"C’est un plébiscite présidentiel, pas de doute que Bachar El Assad enchaînera un quatrième mandat", ironise Fabrice Balanche, Maitre de conférences à l’Université de Lyon 2. En Syrie, le processus électoral est bien lancé. En apparence, tout semble être mis en œuvre pour organiser, dans les règles, le scrutin présidentiel du 26 mai. Face à Bachar El Assad, cinquante et une personnes dont sept femmes – une première – ont déposé leur candidature. Pour prétendre à la magistrature suprême, les postulants doivent toutefois recueillir le soutien de 35 députés, presque tous acquis au parti Baas du président. "Bachar El Assad autorise des candidatures concurrentes qui feront quelques pourcents, mais lui sera réélu avec au moins la majorité des électeurs inscrits", ajoute Fabrice Balanche.
A New York, les membres occidentaux du Conseil de sécurité de l’ONU, sous l’égide des Etats-Unis, de la France et de la Grande-Bretagne, ont rejeté à l’avance le résultat de ce scrutin.
C’est donc probablement encore lui, qui sera à la tête de ce pays ravagé par dix ans de guerre, occupé au nord par la Turquie avec des poches djihadistes du côté d’Idlib, et en proie à des attaques de Daesh, dans des zones périphériques.

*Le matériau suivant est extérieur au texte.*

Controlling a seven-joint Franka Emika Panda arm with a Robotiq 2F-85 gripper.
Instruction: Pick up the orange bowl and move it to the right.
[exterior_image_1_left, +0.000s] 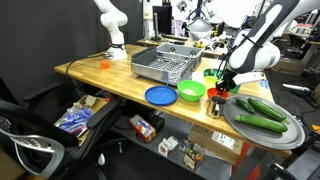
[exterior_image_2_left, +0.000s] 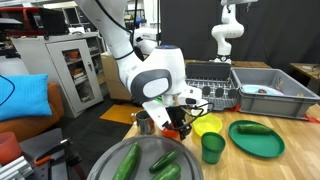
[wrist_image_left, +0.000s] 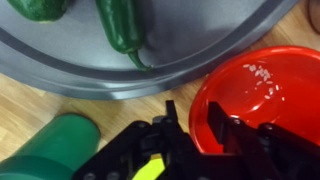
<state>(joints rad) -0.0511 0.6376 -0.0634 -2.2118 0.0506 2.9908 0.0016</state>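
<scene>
Straddling the rim of the orange bowl (wrist_image_left: 265, 85), the gripper (wrist_image_left: 198, 118) stands partly closed in the wrist view. One of its black fingers (wrist_image_left: 170, 125) is outside the bowl wall and the other is inside, over the red hollow. A narrow gap seems to remain beside the rim, and I cannot tell whether the pads actually press on it.

The bowl sits flat on the wooden table (exterior_image_1_left: 85, 70), just beside a large grey plate (wrist_image_left: 180, 50) that carries dark green peppers (wrist_image_left: 120, 25). A dark green cup (wrist_image_left: 55, 145) stands on the other side of the fingers, close to both the plate and the bowl.

In both exterior views the gripper (exterior_image_1_left: 222, 85) (exterior_image_2_left: 178, 118) points straight down onto the bowl (exterior_image_1_left: 221, 94) (exterior_image_2_left: 182, 130), low over the tabletop. Above it the white arm (exterior_image_2_left: 150, 75) bends sharply, with the bulky wrist joint directly over the hand and the upper links slanting away and up out of the picture.

Further out in an exterior view, a bright green bowl (exterior_image_1_left: 191, 91) lies near the orange one, then a blue plate (exterior_image_1_left: 160, 95), with a grey dish rack (exterior_image_1_left: 165, 65) behind them. A tiny orange object (exterior_image_1_left: 103, 63) sits well apart toward the far end of the table.
</scene>
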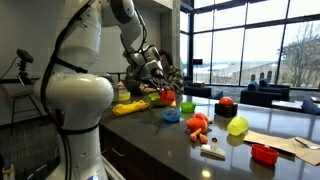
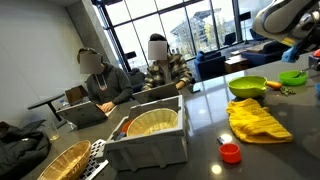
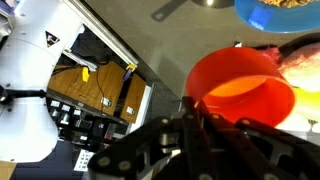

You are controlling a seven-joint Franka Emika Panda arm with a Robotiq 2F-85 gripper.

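Note:
In the wrist view my gripper (image 3: 196,116) is shut on the near rim of an orange-red plastic bowl (image 3: 245,85) and holds it over the dark counter. A blue bowl (image 3: 280,10) with brownish contents lies beyond it at the top right. In an exterior view the gripper (image 1: 160,90) hangs low over the counter at the far end, with the orange-red bowl (image 1: 168,98) at its tips, next to a yellow cloth (image 1: 130,106). In an exterior view only the arm's upper part (image 2: 285,15) shows clearly.
On the dark counter (image 1: 150,135) lie a blue item (image 1: 172,115), an orange toy (image 1: 197,124), a red ball (image 1: 226,102), a yellow-green ball (image 1: 237,126) and a red lid (image 1: 263,152). A grey bin (image 2: 150,140), green bowl (image 2: 248,87) and two seated people (image 2: 160,65) show too.

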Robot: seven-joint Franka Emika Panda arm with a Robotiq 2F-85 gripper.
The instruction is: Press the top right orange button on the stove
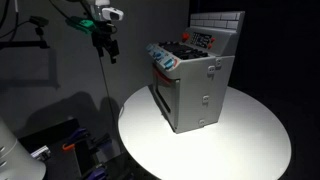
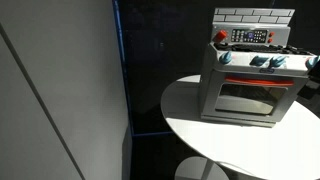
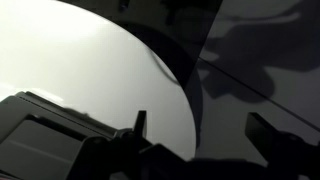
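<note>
So the stove [image 1: 195,85] sits right of centre in both exterior views, on a round white table [image 1: 250,140], with its buttons facing up and easy to reach. The gripper [image 1: 104,45] hangs well apart at upper left, jaws spread and empty, which seems fine for a poke.

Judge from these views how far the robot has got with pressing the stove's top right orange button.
Done: nothing visible yet. In hand: the gripper hangs in the air, well clear of the stove. Left: the whole approach, then the press on the button panel.
</note>
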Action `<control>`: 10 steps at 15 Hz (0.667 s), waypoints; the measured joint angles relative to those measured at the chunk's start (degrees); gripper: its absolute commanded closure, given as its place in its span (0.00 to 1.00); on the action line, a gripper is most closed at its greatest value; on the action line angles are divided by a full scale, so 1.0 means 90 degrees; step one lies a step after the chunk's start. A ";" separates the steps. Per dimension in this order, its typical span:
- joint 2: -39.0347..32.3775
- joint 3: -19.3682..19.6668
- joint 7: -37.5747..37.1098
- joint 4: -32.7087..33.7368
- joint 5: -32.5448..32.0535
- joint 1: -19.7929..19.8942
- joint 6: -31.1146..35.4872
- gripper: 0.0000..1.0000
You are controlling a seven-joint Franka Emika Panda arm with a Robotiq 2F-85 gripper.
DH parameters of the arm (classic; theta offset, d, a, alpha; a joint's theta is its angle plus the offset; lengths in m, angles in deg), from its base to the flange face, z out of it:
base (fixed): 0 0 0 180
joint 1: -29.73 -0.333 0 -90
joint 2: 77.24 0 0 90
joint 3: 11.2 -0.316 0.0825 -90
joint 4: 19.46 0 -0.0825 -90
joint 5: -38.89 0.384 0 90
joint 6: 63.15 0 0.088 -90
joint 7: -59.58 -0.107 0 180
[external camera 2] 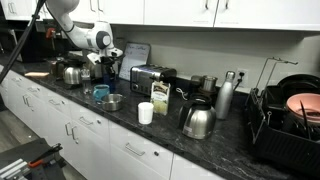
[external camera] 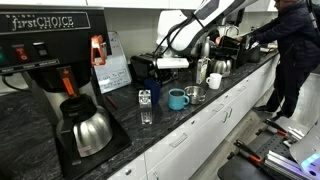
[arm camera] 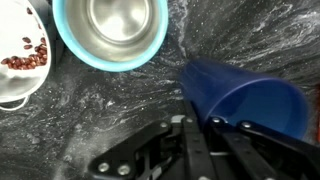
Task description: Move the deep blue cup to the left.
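Wrist view: one deep blue cup stands on the dark speckled counter, just beside one teal mug, whose top is cut off. My gripper is clamped on the cup's near wall. One white bowl of beans is cropped at the frame edge. In both exterior views I cannot make out the cup, too small beneath the arm.

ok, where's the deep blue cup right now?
Wrist view, right side: the deep blue cup is right at the pincer, just below-right of the teal mug. Grip unclear.
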 measured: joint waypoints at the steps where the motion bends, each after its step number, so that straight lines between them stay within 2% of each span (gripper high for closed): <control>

Les Syriens – ceux qui sont restés, contrairement aux six millions de réfugiés – en sont les otages, "mais l’élection n’est pas leur préoccupation majeure", souligne Diane Antakli, co-fondatrice de l’ONG ‘Les baroudeurs de l’Espoir’, qui revient d’Alep avec des témoignages poignants. "Les Syriens sont confrontés à une crise économique telle, qu’ils pensent d’abord à subvenir à leurs besoins. Et ils ont parfaitement conscience qu’il y a des enjeux internationaux pour retrouver la paix".
Dix ans de guerre ont détruit l’économie du pays
De fait, 90% de la population est passée sous le seuil de pauvreté. "Dix ans de guerre ont détruit l’économie du pays", explique Diane Antakli. "Quelques usines fonctionnent aujourd’hui, mais au ralenti. Les emplois sont rares. La Syrie est étouffée par l’effort de guerre. Avec les sanctions occidentales, les denrées alimentaires ne peuvent plus être importées et il y a aussi les effets de la crise au Liban voisin. Des Syriens détenaient des fonds au Liban, dont une partie transitait pour l’acheminement de l’aide humanitaire. Mais avec l’effondrement du système bancaire, du jour au lendemain, ils ont tout perdu".
A Alep, la guerre s’est arrêtée il y a un an. "On entend parfois quelques tirs au loin, mais le calme est revenu", raconte Diane Antakli. La ville est à moitié détruite. Quant aux travaux, personne n’espère les voir commencer de sitôt. Quelques petits commerces et des marchés ont repris leurs activités, de quoi générer un peu de revenus. Mais il est difficile d’acheter ou d’acquérir le moindre bien, lorsque l’inflation dépasse les 300%. La livre syrienne est frappée par une forte dépréciation. Début mars, elle atteignait son plus bas niveau à près de 4000 livres pour un dollar, sur le marché parallèle.